Targeting companies similar to your customers means building a lookalike list of accounts that share the traits of your best clients, so they are far more likely to convert. The fastest path in 2026 is two steps: surface comparable accounts (manually with the LinkedIn Sales Navigator "View Similar" option, or in one click with Derrick's Find Similar Companies feature), then enrich and export the list to a Google Sheet to feed your prospecting. This guide walks both methods, the signals that define a real lookalike, and how to turn the list into a ready-to-send file.
What "similar companies" means on LinkedIn
A similar audience, often called a lookalike, is a set of company profiles that resemble businesses you already work well with. The logic is simple: accounts that look like your happiest customers tend to have the same needs, the same buying triggers, and the same budget, so they convert at a higher rate than a cold, generic list.
Like the lookalike system popularized by social platforms, LinkedIn surfaces comparable accounts based on the structured firmographic data on each company page: industry, headcount, location, and how the company describes itself. That structured layer is what makes lookalike targeting work, and it is also why the quality of your seed list (the customers you start from) decides the quality of everything downstream.

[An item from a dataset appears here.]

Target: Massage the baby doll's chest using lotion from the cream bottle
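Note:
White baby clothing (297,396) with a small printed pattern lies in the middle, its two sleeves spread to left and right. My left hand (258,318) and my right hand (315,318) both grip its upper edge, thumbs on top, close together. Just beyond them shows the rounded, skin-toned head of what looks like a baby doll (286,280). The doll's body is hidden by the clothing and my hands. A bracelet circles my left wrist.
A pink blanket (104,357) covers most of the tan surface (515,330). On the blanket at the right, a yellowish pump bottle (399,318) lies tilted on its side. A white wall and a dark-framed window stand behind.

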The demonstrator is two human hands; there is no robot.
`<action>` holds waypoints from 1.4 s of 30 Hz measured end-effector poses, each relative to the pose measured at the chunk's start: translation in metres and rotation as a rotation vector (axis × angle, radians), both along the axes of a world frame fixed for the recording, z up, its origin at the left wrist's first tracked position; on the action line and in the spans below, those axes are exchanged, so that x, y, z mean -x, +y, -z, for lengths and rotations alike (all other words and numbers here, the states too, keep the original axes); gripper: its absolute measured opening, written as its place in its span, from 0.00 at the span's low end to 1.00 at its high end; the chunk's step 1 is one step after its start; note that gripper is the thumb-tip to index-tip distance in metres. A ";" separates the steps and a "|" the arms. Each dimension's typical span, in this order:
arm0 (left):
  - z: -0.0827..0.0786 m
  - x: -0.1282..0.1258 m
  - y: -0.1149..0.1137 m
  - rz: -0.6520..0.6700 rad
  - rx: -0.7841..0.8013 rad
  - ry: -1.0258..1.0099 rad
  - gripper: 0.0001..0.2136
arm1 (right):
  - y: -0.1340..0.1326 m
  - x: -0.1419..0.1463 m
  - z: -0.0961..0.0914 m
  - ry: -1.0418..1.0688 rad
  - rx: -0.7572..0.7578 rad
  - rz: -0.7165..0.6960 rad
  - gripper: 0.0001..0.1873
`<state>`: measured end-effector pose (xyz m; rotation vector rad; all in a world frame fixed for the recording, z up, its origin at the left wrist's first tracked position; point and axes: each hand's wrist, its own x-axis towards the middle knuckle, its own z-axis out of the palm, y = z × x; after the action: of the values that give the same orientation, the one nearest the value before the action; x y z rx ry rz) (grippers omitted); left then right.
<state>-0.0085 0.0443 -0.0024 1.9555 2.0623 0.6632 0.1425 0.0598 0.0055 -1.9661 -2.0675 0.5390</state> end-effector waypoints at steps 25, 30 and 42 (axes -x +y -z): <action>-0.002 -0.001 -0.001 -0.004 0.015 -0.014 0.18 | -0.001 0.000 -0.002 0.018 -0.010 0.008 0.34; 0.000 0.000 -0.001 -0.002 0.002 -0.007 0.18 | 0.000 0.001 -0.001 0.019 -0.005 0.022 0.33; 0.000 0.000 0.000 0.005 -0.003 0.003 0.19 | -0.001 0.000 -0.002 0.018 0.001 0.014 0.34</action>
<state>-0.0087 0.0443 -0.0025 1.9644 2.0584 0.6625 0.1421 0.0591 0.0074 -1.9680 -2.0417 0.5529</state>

Why a lookalike list beats cold guessing
In a business development and lead generation strategy, starting from your existing customers gives you three concrete advantages over building a target list from scratch:
- Higher conversion potential: you reach companies that share the profile of accounts that already value your offer, so the message lands warmer.

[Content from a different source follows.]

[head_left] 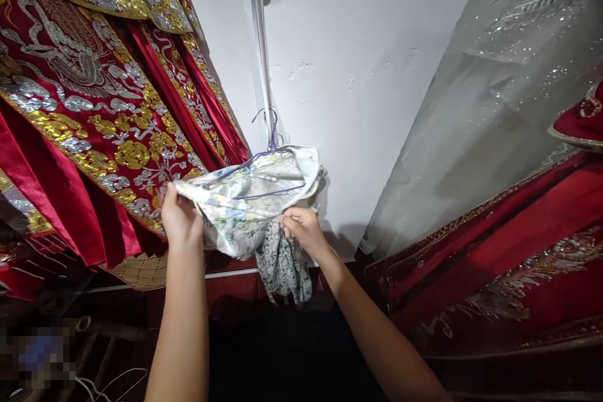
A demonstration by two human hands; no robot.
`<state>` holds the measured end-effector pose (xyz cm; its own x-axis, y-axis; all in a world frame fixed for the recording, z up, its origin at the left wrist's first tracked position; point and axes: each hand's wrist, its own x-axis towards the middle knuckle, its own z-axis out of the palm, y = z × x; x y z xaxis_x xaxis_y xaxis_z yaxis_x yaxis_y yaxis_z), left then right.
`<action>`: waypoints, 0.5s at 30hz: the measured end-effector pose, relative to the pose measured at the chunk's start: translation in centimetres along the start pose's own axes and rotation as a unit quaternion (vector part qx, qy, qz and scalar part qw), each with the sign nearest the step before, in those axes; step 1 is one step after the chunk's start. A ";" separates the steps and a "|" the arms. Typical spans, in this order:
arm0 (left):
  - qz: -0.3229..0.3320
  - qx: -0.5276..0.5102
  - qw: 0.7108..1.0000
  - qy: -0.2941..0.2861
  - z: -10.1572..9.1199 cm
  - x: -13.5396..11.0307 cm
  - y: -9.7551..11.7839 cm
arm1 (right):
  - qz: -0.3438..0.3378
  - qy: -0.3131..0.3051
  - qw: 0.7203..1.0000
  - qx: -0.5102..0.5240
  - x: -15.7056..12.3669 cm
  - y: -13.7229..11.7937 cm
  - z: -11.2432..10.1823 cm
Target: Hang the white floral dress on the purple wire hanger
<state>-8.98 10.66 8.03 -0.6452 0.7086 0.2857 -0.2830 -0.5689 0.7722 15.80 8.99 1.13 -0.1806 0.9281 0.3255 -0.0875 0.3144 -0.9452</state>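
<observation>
A pale patterned garment point(252, 198) hangs on a purple wire hanger point(268, 157), whose hook sits by a metal pole point(261, 50). My left hand point(179, 220) is closed on the garment's left edge, pulling it out sideways. My right hand point(301, 229) pinches the fabric at the lower right, where a darker grey patterned part point(282, 270) droops down. Both arms reach up from below.
Red robes with gold and silver embroidery point(85, 94) hang on the left. A sheer sequinned grey cloth point(509, 88) and more red embroidered fabric point(509, 264) hang on the right. A white wall point(358, 75) is behind. A blurred patch sits at the lower left.
</observation>
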 end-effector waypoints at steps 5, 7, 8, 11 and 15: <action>-0.304 -0.068 0.948 0.060 -4.1 -4.5 -5.9 | 0.053 0.045 0.994 0.084 -3.2 0.3 1.2; -0.333 -0.060 0.941 0.035 -3.7 -7.3 -8.0 | 0.077 0.125 0.982 0.121 -4.6 1.6 0.6; -0.341 -0.061 0.938 0.019 -3.3 -8.4 -8.7 | 0.092 0.163 0.974 0.124 -5.3 2.5 -0.1; -0.329 -0.102 0.937 -0.055 -1.3 -10.7 -9.5 | 0.146 0.234 0.959 0.069 -7.4 5.6 -2.6; -0.271 -0.082 0.935 -0.216 2.0 -12.9 -7.7 | 0.133 0.226 0.965 -0.027 -7.9 6.5 -4.3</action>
<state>2.99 6.75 -0.49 -0.0392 0.9933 0.1085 -0.6134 -0.1097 0.7821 20.89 4.56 -7.68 0.2576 0.9654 0.0400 -0.0429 0.0527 -0.9977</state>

- More efficient campaigns: a tighter, better-matched list means fewer wasted touches and a higher reply rate per prospect contacted.

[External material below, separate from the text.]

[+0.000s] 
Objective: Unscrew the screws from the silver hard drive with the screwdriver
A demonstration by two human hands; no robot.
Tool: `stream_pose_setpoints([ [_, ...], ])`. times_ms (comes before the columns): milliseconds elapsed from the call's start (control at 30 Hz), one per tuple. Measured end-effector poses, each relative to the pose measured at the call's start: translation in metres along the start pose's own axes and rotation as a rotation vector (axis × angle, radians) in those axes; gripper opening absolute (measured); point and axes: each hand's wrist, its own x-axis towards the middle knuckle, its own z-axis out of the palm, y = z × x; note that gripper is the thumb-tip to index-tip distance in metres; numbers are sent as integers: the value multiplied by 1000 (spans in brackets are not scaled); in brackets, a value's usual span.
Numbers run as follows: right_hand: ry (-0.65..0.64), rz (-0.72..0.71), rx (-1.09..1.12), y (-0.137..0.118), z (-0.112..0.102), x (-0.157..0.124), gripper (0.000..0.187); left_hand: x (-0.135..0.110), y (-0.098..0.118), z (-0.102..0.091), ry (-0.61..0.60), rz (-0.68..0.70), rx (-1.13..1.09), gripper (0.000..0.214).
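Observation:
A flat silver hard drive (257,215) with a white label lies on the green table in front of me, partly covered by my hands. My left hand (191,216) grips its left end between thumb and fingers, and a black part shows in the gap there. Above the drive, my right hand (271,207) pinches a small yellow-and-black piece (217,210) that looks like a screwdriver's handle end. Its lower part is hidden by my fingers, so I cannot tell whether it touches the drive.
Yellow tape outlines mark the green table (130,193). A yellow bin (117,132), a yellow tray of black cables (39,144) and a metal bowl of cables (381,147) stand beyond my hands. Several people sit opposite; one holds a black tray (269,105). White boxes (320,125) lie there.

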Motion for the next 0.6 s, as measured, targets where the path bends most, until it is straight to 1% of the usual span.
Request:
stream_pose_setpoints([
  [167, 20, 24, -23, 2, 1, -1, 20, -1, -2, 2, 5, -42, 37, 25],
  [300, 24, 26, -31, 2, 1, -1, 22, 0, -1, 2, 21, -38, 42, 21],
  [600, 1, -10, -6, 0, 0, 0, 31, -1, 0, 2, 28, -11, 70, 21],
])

- Discovery of accounts you would have missed: a lookalike pass routinely surfaces companies in adjacent segments you had not thought to target.
The catch is that "similar" is only useful if it is defined by the right signals. A list that matches on company name keywords is noise. A list that matches on industry, size, and positioning is a real ideal customer profile.
The signals that make two companies similar
Before you build anything, decide which attributes define a good match for your offer. The most reliable lookalike lists combine three layers:
- Firmographic fit: the structural facts. The company's industry or sector and its employee count are the two heaviest signals. A 30-person agency and a 5,000-person enterprise rarely buy the same way, even in the same vertical.
- Positioning fit: how the company presents itself. The About section and description reveal the business model, the audience, and the maturity of a company far better than a category label alone.
- Behavioral and intent fit: signals of activity and reach, such as company followers and hiring momentum, which hint at growth and budget.
Write these criteria down first. They become the filter you apply to every candidate account, whichever method you use to find them.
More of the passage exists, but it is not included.